Di antara perumpamaan-perumpamaan Injil, perumpamaan tentang anak yang hilang secara khusus dekat dan dapat dimengerti oleh orang-orang. “Seorang lelaki memiliki dua putra; dan yang termuda di antara mereka berkata kepada ayahnya: Ayah! Beri aku bagian selanjutnya dari warisan itu. Dan ayah itu membagikan warisan itu kepada mereka… Putra bungsu… pergi ke sisi yang jauh dan menyia-nyiakan harta bendanya di sana, hidup dengan sembarangan. Ketika dia telah menjalani segalanya, kedamaian besar datang di negara itu, dan dia mulai membutuhkan, dan dia pergi, terjebak pada salah satu penduduk negara itu, dan dia mengirimnya ke ladangnya untuk memberi makan babi, dan dia senang mengisi perutnya dengan tanduk yang memakan babi, tetapi tidak ada yang membiarkan dia masuk. Dia sadar, mengatakan berapa banyak tentara bayaran yang memiliki kelebihan roti, dan “Aku hampir mati kelaparan! Aku akan bangun, pergi ke ayahku dan katakan padanya: Ayah! Aku telah berdosa melawan surga dan di hadapanmu.” Putra yang bertobat kembali ke ayahnya, dan dia menerimanya dengan gembira.
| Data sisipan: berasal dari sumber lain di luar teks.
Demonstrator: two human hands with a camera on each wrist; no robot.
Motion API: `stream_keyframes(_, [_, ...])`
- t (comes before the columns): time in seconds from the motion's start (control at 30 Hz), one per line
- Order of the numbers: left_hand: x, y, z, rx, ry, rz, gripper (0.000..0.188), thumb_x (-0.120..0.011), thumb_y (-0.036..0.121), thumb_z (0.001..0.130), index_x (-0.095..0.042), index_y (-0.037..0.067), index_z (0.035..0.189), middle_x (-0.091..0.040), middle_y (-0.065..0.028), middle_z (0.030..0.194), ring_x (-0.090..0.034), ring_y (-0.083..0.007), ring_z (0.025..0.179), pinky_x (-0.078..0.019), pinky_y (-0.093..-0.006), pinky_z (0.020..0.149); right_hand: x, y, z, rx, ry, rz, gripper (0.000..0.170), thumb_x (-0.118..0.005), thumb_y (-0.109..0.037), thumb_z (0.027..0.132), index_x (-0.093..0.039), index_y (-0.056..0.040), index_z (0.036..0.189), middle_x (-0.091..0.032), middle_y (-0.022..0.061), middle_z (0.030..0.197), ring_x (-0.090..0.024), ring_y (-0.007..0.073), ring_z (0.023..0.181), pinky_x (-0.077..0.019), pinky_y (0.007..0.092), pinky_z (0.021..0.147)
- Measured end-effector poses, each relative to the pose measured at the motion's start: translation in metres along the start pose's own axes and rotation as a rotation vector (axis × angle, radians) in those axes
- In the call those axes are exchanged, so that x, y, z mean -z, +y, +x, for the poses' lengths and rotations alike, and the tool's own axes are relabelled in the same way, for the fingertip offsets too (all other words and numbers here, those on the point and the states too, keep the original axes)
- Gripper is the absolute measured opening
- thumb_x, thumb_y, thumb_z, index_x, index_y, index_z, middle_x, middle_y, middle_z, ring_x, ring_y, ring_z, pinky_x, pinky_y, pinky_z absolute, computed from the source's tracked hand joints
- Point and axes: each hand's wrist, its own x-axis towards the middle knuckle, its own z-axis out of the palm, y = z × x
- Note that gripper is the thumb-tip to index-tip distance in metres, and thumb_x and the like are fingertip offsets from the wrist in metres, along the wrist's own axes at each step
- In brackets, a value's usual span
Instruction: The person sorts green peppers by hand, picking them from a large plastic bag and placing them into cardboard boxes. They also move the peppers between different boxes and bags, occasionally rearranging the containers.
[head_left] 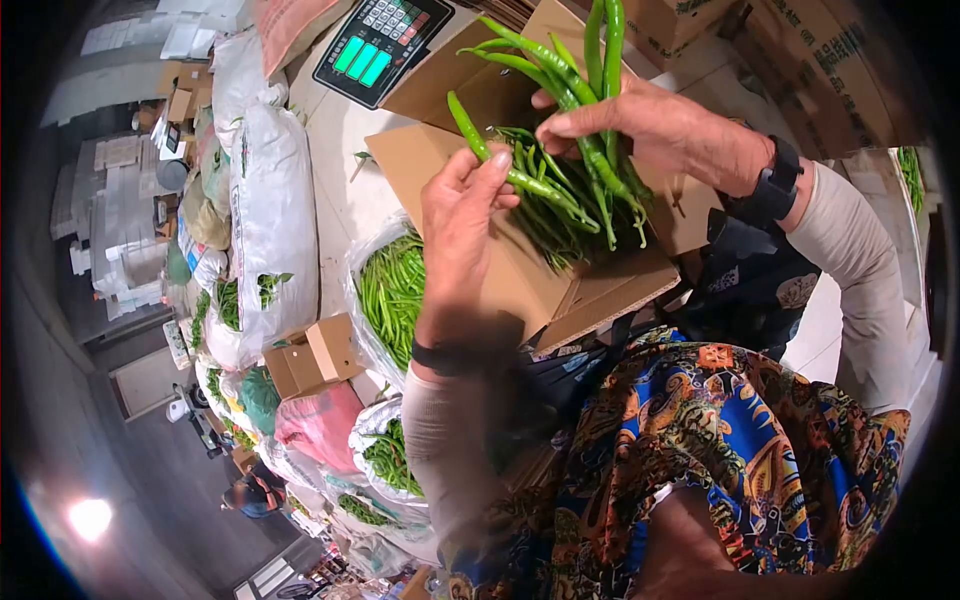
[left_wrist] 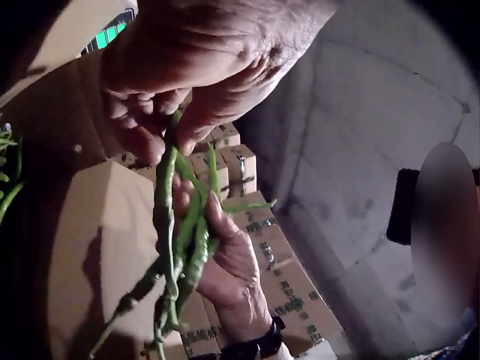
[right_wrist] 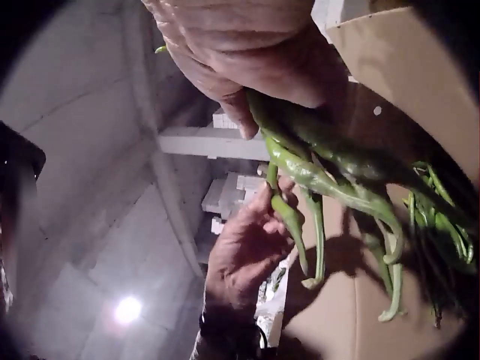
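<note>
Over an open cardboard box (head_left: 520,285), my left hand (head_left: 455,225) pinches one long green chili pepper (head_left: 466,124) between thumb and fingertips. Just to its right, my right hand (head_left: 685,125) holds a bunch of long green chili peppers (head_left: 575,85), their stem ends hanging down over the box. More green chili peppers (head_left: 550,245) lie inside that box. In the left wrist view the pinched chili pepper (left_wrist: 164,202) hangs in front of the bunch. From the right wrist, the bunch (right_wrist: 322,180) comes out below my right palm, with my left hand (right_wrist: 244,251) behind it.
A scale (head_left: 375,45) with a lit green display stands beyond the box. Left of the box is a plastic-lined bag of green chili peppers (head_left: 388,300). White sacks (head_left: 275,210) line the far left, near a small carton (head_left: 318,355). Printed cartons (head_left: 830,75) stand at the upper right.
</note>
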Motion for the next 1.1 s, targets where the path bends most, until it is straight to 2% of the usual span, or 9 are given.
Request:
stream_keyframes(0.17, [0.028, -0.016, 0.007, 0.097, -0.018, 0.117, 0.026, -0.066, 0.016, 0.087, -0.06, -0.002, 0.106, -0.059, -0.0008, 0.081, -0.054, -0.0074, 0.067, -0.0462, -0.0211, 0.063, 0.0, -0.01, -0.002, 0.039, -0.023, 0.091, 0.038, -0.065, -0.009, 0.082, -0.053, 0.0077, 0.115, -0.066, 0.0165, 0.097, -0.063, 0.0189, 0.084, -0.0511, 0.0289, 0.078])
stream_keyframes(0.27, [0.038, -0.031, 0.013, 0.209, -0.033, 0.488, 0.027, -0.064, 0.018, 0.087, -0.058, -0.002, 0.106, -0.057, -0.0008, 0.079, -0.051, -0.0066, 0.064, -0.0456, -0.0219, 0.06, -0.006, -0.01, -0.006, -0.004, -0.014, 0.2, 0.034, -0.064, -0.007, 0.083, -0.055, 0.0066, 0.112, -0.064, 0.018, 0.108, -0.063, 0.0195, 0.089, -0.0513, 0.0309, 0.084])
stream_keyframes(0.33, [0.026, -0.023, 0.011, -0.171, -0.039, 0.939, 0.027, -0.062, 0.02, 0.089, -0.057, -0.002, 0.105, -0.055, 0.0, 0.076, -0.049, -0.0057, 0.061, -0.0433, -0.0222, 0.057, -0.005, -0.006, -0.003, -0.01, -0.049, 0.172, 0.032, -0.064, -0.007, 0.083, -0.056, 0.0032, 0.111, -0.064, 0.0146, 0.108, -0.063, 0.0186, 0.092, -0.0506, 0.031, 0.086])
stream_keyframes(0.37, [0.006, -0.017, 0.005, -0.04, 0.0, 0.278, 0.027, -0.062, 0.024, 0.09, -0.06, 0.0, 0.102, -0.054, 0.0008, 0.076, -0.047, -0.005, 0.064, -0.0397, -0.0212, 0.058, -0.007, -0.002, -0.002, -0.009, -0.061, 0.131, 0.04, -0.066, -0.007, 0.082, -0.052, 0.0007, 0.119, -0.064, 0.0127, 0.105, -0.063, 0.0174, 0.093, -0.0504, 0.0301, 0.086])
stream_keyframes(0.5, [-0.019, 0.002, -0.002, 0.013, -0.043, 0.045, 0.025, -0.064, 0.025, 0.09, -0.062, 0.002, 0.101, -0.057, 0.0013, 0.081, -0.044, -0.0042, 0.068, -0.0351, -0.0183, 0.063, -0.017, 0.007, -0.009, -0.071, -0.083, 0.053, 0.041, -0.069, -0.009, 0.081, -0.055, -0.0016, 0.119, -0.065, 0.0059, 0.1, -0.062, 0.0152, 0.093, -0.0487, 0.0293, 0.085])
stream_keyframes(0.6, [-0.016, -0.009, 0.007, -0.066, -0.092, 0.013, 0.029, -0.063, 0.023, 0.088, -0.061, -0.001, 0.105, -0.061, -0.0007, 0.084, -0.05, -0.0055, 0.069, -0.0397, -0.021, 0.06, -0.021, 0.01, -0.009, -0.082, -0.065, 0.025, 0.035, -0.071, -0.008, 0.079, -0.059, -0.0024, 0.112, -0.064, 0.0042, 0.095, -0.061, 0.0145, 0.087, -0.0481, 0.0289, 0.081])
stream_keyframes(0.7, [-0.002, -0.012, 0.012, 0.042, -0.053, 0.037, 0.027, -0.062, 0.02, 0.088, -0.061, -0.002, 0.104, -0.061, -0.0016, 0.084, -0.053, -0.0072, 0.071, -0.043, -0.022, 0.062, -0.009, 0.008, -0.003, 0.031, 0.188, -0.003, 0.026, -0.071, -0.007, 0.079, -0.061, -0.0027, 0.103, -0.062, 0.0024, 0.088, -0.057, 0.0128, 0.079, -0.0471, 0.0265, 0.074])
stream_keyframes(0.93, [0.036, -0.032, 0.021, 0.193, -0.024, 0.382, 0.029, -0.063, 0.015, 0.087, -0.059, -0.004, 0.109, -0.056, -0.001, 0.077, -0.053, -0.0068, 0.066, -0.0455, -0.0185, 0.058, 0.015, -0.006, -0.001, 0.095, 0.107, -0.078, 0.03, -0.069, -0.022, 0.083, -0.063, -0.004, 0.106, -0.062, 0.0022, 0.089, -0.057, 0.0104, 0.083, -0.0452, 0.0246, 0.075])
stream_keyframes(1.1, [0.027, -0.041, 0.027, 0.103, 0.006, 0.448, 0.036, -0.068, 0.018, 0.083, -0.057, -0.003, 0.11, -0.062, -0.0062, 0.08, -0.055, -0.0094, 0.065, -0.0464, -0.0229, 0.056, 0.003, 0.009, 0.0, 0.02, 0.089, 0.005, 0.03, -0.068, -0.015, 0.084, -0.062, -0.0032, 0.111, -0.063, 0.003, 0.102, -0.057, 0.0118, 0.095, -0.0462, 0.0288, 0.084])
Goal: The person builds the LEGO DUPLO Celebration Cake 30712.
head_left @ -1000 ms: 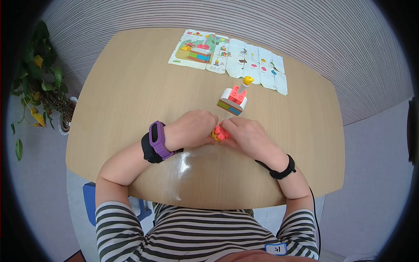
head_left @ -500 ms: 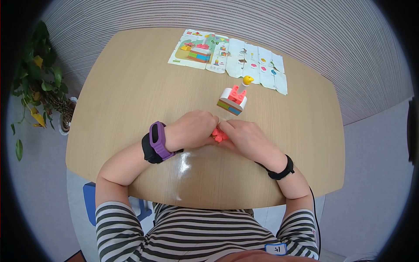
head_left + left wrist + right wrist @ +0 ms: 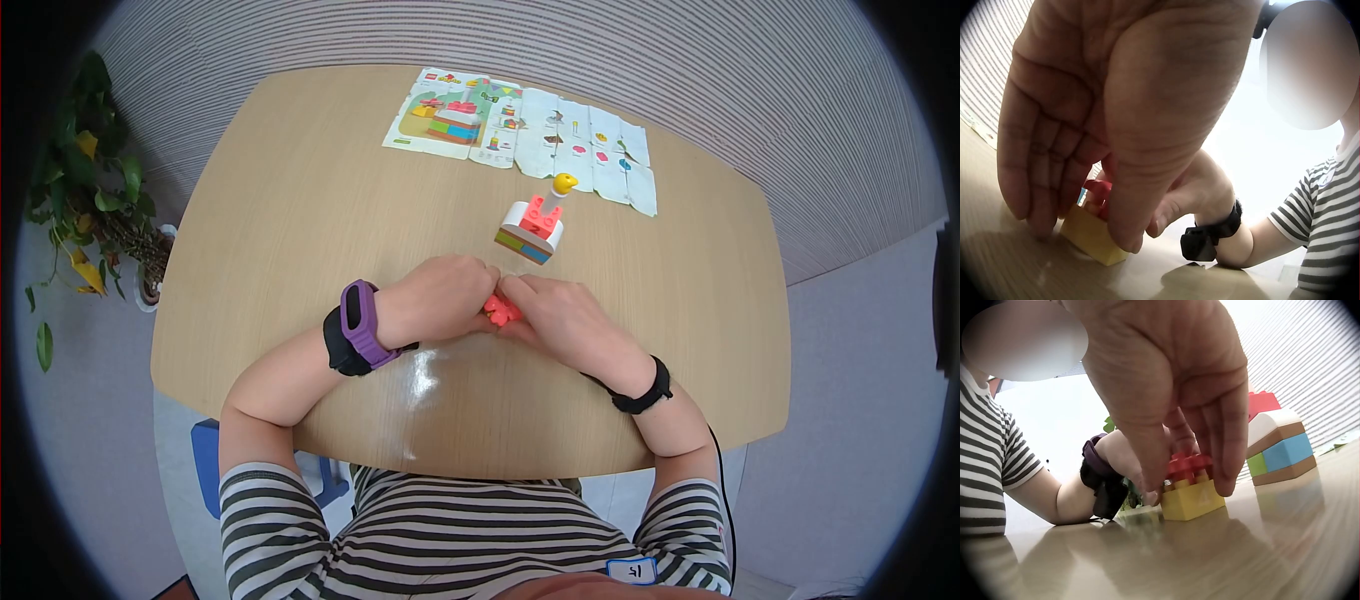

Dürer bekerja untuk waktu yang lama pada ukiran “The Return of the Prodigal Son.” Dia mulai dengan banyak sketsa, mencari komposisi. Akhirnya, gambar sudah siap. Namun, ia hanya menguraikan apa yang seharusnya muncul pada ukiran itu, lebih sederhana dan lebih skematis. Artis meninggalkan kebebasannya untuk menciptakan papan: dia tidak menentukan setiap stroke, dia tidak menentukan setiap gerakan di tangannya. Anda bisa mulai mengukir.
Dari negeri-negeri yang jauh di mana putra yang hilang berkeliaran dan bertugas sebagai penggembala babi, Dürer memindahkan aksi itu ke halaman petani Jerman. Halaman itu dibangun erat dengan bangunan. Artis itu mengatakan kepada hadirin: Anda dapat merasakan betapa perceraiannya Anda dari rumah Anda di rumah, bukan di negeri asing yang jauh, tetapi di lingkungan rumah Anda sendiri. Intinya bukan dalam jarak, tetapi dalam keterasingan batin. Rumah-rumah tinggi dan tertutup rapat menutup halaman dari semua sisi. Mereka tidak meninggalkan jalan keluar. Sekilas bersandar pada dinding yang suram dan sunyi. Rumah-rumah di sekitar tampak punah. Gerbang dan pintu tertutup, jendelanya hitam dan buta. Dan di antara geladak, dunghill, dan babi yang mengelilingi putra yang hilang – semua ini merupakan rencana pertama – dan rumah-rumah, yang saling menempel erat, terletak di ruang kosong halaman.
Kandang halaman memberinya sesuatu penjara. Tidak ada yang tumbuh di tanah kosong. Bahkan beberapa pohon di dekat rumah berubah menjadi batang tanpa daun. Anak yang hilang, berpakaian compang-camping, tanpa alas kaki, dengan putus asa menggenggam tangannya dalam doa. Sepertinya Anda melihat jari-jari yang diperas memutih, tampaknya Anda mendengar suara orang yang menyesal: “Ayah! Aku telah berdosa terhadap surga dan di hadapanmu dan aku sudah tidak layak disebut anakmu.” Motif kesepian manusia terdengar di “The Prodigal Son” dengan kekuatan yang menusuk.